Collection entries:
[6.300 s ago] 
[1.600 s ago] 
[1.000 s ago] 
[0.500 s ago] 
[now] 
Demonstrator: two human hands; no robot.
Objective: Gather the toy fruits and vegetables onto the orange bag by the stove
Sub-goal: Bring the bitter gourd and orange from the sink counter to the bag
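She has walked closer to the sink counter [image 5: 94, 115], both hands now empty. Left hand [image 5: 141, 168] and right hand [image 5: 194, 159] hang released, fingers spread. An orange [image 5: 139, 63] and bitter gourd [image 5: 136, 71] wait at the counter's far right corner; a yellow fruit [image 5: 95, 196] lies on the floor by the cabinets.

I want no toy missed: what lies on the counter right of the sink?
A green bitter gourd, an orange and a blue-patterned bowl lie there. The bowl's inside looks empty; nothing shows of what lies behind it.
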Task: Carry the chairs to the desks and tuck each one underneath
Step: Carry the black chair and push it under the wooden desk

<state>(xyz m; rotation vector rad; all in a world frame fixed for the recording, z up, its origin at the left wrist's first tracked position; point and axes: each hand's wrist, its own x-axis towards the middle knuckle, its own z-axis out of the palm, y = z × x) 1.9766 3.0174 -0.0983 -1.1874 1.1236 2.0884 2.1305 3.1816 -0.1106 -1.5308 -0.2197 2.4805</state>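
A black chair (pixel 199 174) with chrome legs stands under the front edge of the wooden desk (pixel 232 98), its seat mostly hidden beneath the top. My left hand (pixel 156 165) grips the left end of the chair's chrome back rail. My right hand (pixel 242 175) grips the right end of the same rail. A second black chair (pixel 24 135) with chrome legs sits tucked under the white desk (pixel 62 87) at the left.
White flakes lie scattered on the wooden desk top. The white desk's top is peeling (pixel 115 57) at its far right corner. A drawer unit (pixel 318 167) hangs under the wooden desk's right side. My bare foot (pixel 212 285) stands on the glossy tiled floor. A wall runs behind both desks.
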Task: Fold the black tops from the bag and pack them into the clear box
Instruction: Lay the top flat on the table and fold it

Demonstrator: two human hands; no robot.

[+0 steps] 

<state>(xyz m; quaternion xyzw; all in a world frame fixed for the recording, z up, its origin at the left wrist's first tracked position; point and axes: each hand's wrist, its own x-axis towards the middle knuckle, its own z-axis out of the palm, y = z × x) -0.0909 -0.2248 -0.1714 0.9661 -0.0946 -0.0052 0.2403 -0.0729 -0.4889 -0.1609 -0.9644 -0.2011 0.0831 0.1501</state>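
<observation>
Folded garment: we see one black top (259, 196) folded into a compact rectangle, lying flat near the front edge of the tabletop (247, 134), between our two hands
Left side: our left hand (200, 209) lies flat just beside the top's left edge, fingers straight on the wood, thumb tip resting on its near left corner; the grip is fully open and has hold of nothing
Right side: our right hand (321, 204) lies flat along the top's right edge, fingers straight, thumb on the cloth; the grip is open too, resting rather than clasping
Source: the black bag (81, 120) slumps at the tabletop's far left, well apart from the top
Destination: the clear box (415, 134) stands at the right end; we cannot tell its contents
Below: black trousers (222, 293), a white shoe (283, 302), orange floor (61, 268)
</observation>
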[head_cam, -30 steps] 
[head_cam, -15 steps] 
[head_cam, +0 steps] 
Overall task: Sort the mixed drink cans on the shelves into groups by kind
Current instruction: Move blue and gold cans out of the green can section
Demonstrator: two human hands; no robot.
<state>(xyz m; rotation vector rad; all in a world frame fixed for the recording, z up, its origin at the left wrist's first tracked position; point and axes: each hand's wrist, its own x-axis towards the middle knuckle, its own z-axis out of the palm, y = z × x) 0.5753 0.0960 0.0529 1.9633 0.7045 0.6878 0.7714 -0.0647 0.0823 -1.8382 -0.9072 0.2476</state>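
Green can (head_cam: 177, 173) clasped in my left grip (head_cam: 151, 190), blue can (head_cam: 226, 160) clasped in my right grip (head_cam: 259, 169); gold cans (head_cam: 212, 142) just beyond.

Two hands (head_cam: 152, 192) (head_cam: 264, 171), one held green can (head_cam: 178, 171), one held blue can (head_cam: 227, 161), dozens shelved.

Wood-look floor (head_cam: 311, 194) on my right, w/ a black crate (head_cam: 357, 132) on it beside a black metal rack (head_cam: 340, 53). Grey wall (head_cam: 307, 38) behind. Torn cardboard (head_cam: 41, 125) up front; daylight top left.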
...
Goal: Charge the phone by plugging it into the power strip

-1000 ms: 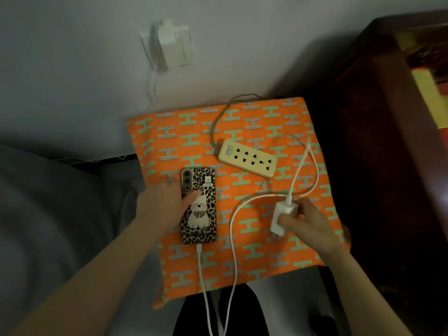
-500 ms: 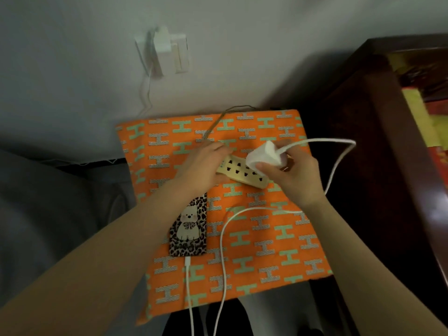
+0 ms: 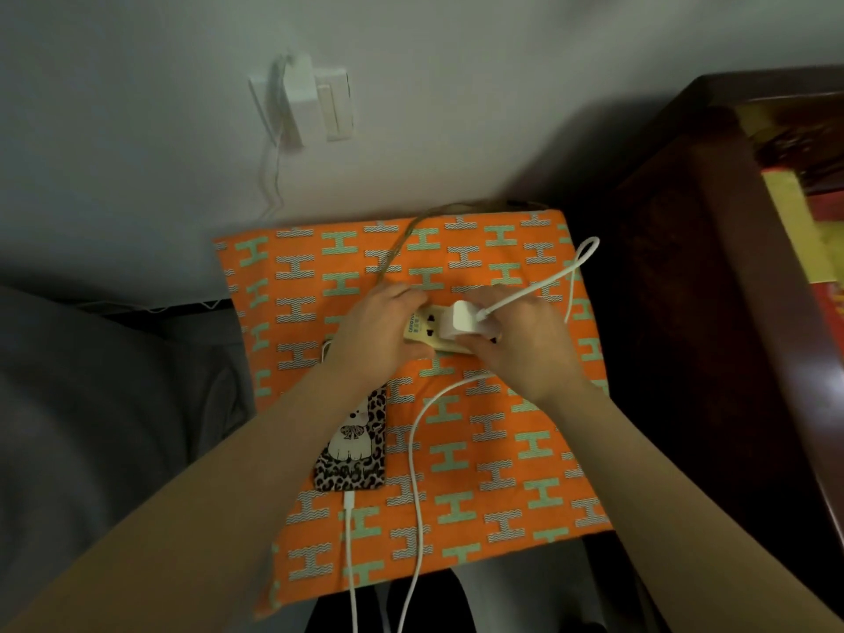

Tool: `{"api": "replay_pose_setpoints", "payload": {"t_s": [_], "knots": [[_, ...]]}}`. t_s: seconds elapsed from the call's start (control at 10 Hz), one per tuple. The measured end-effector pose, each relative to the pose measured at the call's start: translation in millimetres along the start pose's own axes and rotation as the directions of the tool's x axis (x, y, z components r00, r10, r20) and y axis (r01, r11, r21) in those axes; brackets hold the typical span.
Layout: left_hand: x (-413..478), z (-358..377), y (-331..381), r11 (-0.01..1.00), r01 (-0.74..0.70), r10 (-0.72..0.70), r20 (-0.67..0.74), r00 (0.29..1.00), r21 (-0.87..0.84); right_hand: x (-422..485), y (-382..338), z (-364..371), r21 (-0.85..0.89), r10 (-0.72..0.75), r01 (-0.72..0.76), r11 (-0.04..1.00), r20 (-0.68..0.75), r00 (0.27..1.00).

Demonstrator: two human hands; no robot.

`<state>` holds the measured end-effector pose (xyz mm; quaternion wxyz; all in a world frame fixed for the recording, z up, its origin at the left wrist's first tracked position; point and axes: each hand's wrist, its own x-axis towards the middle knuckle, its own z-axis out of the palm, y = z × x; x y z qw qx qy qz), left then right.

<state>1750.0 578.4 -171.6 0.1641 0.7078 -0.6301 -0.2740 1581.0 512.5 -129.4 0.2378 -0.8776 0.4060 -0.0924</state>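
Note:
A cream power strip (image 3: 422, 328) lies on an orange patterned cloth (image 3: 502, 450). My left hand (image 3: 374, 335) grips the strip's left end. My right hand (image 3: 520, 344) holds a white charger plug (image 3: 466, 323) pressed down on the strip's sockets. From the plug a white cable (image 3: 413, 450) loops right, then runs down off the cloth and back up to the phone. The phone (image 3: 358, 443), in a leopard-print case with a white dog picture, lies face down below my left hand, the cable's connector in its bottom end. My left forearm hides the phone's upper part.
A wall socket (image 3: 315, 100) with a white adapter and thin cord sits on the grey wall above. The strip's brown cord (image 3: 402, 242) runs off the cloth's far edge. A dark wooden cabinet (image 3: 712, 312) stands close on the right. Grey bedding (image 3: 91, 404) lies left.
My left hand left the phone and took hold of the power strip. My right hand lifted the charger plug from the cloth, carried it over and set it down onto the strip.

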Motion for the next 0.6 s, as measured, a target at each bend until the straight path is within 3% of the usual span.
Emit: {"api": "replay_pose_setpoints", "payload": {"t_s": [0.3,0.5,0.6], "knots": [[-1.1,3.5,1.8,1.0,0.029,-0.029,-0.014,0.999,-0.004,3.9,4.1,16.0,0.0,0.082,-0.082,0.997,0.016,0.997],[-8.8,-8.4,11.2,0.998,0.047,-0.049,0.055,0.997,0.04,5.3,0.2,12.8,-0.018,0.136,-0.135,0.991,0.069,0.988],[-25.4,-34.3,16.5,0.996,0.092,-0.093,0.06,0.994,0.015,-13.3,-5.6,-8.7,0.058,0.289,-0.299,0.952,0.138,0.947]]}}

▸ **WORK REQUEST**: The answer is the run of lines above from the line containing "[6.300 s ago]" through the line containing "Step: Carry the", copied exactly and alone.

▸ **TASK RESULT**:
[6.300 s ago] 
[1.600 s ago] 
[1.000 s ago] 
[0.500 s ago] 
[now] 
Demonstrator: two human hands; no robot.
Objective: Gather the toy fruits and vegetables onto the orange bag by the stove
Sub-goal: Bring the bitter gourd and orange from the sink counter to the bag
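She has walked closer to the sink counter [image 5: 94, 115], both hands now empty. Left hand [image 5: 141, 168] and right hand [image 5: 194, 159] hang released, fingers spread. An orange [image 5: 139, 63] and bitter gourd [image 5: 136, 71] wait at the counter's far right corner; a yellow fruit [image 5: 95, 196] lies on the floor by the cabinets.

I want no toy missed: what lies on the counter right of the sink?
A green bitter gourd, an orange and a blue-patterned bowl lie there. The bowl's inside looks empty; nothing shows of what lies behind it.
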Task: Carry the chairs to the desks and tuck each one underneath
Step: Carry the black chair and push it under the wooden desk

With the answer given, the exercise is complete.